- EXERCISE
Retype the entries below exactly, dropping the images.

Saved data entries
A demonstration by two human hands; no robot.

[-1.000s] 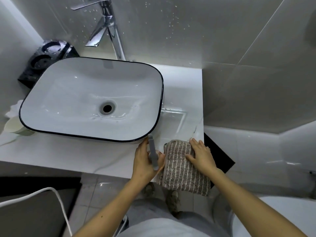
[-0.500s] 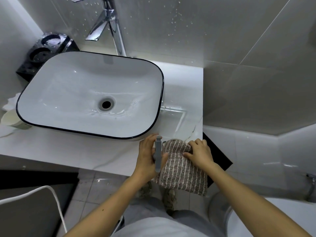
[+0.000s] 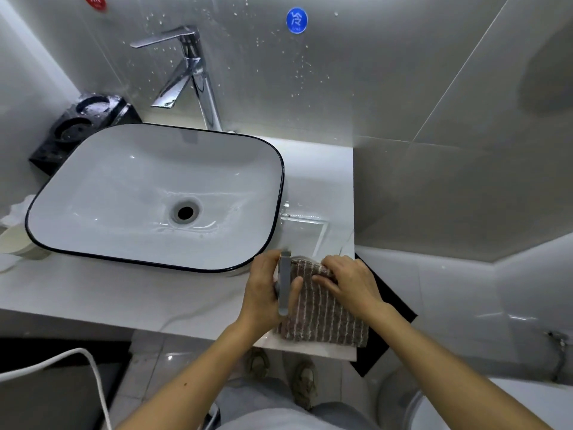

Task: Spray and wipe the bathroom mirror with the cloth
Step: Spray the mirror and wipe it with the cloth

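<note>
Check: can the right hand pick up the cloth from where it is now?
Probably yes. The right hand already rests on the cloth's top edge, fingers curled onto it. The left hand, holding a gray tool, only covers the cloth's left edge.

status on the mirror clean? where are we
Early, by the look of it. Done: nothing visible; the mirror is out of frame, so spraying can't be confirmed. In hand: the left hand grips a slim grey tool, while the right hand pinches the top edge of the striped cloth, which lies on the counter beside the basin. Left: lift the cloth, spray and wipe.
</note>
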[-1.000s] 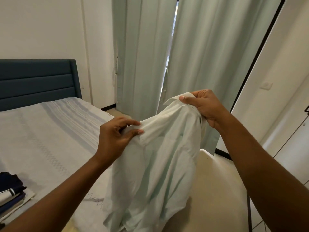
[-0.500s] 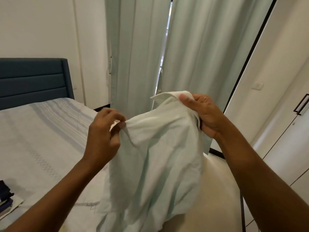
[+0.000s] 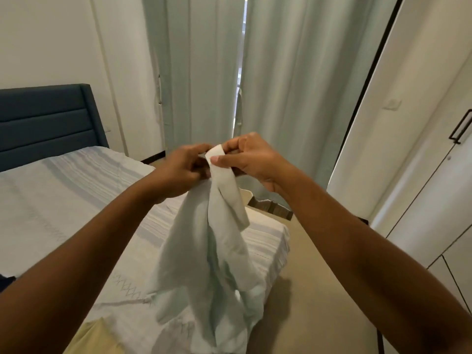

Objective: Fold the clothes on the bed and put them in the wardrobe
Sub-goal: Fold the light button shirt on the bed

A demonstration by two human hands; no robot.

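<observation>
The left hand [image 3: 182,167] and right hand [image 3: 251,159] pinch the shirt [image 3: 212,249] at 1 bunched spot above the bed [image 3: 76,200]; a loose pinch could drop it, or the fold could come out crooked.

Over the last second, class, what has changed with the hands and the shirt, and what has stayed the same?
The left hand and right hand moved inward and now meet at the collar, so the pale shirt, earlier spread between them, hangs bunched in one drape. Neither grip let go. The bed is unchanged.
</observation>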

- EXERCISE ANSWER
A demonstration by two human hands; no robot.

[-1.000s] 
[-0.500s] 
[+0.000s] 

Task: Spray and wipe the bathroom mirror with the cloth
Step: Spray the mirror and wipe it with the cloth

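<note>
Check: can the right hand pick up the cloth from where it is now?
Probably yes. The right hand already rests on the cloth's top edge, fingers curled onto it. The left hand, holding a gray tool, only covers the cloth's left edge.

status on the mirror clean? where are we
Early, by the look of it. Done: nothing visible; the mirror is out of frame, so spraying can't be confirmed. In hand: the left hand grips a slim grey tool, while the right hand pinches the top edge of the striped cloth, which lies on the counter beside the basin. Left: lift the cloth, spray and wipe.
</note>
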[-1.000s] 
[-0.500s] 
[+0.000s] 

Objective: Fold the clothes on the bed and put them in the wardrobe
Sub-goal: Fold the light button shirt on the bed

A demonstration by two human hands; no robot.

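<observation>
The left hand [image 3: 182,167] and right hand [image 3: 251,159] pinch the shirt [image 3: 212,249] at 1 bunched spot above the bed [image 3: 76,200]; a loose pinch could drop it, or the fold could come out crooked.

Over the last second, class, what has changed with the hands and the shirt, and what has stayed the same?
The left hand and right hand moved inward and now meet at the collar, so the pale shirt, earlier spread between them, hangs bunched in one drape. Neither grip let go. The bed is unchanged.
</observation>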

There is nothing further in this answer.